What you will do:
Your answer must be the full listing below, repeated exactly.
◆ ◆ ◆ ◆
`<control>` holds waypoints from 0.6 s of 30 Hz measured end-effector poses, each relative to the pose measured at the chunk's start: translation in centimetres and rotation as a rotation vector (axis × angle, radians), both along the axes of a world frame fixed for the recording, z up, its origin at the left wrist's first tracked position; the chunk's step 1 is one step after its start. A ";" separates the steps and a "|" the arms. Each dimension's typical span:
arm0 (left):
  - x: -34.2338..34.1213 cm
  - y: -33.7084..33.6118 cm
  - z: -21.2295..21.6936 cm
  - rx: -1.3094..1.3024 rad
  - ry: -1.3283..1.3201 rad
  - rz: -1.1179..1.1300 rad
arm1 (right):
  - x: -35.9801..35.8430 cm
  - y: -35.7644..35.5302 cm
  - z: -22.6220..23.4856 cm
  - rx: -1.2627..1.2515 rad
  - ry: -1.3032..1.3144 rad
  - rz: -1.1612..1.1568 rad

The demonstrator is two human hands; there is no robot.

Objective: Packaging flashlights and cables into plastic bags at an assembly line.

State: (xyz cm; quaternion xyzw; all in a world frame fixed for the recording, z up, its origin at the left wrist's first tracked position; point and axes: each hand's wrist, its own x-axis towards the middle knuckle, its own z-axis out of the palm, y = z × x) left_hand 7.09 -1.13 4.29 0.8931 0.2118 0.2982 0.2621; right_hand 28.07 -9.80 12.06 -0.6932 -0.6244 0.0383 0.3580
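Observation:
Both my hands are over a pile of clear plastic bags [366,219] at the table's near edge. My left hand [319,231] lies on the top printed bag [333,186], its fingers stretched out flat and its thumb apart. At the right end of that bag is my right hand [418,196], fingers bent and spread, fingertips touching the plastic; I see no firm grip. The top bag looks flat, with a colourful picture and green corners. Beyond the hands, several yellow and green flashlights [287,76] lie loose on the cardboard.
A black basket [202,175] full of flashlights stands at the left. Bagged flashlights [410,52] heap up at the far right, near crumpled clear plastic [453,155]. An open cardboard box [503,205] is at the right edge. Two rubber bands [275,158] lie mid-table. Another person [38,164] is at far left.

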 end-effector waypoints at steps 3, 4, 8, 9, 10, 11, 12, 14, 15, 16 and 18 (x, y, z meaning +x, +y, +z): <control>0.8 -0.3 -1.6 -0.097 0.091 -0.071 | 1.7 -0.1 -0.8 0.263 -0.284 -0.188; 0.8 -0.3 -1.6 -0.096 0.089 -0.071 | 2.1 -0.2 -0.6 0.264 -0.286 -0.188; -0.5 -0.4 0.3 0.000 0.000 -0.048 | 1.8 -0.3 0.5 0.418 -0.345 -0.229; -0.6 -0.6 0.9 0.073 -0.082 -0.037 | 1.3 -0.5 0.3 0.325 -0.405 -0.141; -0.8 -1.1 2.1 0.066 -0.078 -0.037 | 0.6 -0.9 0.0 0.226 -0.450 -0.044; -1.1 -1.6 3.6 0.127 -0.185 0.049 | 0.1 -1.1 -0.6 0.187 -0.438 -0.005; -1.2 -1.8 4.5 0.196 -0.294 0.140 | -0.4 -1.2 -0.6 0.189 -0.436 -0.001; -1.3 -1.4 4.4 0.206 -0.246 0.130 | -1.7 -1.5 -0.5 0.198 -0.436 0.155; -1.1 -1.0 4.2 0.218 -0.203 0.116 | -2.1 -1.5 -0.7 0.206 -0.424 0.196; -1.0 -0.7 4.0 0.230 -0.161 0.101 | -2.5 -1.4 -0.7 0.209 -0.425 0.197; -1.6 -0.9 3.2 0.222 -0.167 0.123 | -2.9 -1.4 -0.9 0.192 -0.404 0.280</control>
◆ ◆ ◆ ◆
Exercise answer:
`<control>` holds waypoints from 0.6 s of 30 Hz measured end-effector poses, each relative to the pose measured at the chunk's start: translation in centimetres and rotation as a rotation vector (axis × angle, radians), both along the axes of a world frame fixed for the recording, z up, its origin at the left wrist's first tracked position; the chunk's step 1 is one step after its start. A ";" separates the steps and a "|" the arms. Each dimension's typical span:
arm0 (left):
  - x: -34.2338..34.1213 cm
  - y: -33.7084..33.6118 cm
  - z: -21.2295..21.6936 cm
  - rx: -1.3094..1.3024 rad
  - ry: -1.3283..1.3201 rad
  - rz: -1.1179..1.1300 rad
arm1 (right):
  - x: -35.9801..35.8430 cm
  - y: -35.7644..35.5302 cm
  - z: -22.6220..23.4856 cm
  - rx: -1.2627..1.2515 rad
  - ry: -1.3032..1.3144 rad
  - rz: -1.1612..1.1568 rad

The demonstrator is two human hands; there is no robot.

Objective: Packaging flashlights and cables into plastic bags at an assembly line.

State: (xyz cm; quaternion xyzw; all in a world frame fixed for the recording, z up, its origin at the left wrist's first tracked position; point and axes: each hand's wrist, its own x-axis towards the middle knuckle, its own z-axis out of the palm, y = z × x) left_hand 7.09 -1.13 4.29 0.8931 0.2118 0.2982 0.2621; right_hand 28.07 -9.80 12.06 -0.6932 -0.6244 0.0383 0.3580
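Observation:
Both my hands are over a pile of clear plastic bags [366,219] at the table's near edge. My left hand [319,231] lies on the top printed bag [333,186], its fingers stretched out flat and its thumb apart. At the right end of that bag is my right hand [418,196], fingers bent and spread, fingertips touching the plastic; I see no firm grip. The top bag looks flat, with a colourful picture and green corners. Beyond the hands, several yellow and green flashlights [287,76] lie loose on the cardboard.
A black basket [202,175] full of flashlights stands at the left. Bagged flashlights [410,52] heap up at the far right, near crumpled clear plastic [453,155]. An open cardboard box [503,205] is at the right edge. Two rubber bands [275,158] lie mid-table. Another person [38,164] is at far left.
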
 end-effector waypoints at steps 3, 4, 8, 9, 10, 11, 12, 14, 15, 16 and 18 (x, y, z meaning +x, +y, +z): <control>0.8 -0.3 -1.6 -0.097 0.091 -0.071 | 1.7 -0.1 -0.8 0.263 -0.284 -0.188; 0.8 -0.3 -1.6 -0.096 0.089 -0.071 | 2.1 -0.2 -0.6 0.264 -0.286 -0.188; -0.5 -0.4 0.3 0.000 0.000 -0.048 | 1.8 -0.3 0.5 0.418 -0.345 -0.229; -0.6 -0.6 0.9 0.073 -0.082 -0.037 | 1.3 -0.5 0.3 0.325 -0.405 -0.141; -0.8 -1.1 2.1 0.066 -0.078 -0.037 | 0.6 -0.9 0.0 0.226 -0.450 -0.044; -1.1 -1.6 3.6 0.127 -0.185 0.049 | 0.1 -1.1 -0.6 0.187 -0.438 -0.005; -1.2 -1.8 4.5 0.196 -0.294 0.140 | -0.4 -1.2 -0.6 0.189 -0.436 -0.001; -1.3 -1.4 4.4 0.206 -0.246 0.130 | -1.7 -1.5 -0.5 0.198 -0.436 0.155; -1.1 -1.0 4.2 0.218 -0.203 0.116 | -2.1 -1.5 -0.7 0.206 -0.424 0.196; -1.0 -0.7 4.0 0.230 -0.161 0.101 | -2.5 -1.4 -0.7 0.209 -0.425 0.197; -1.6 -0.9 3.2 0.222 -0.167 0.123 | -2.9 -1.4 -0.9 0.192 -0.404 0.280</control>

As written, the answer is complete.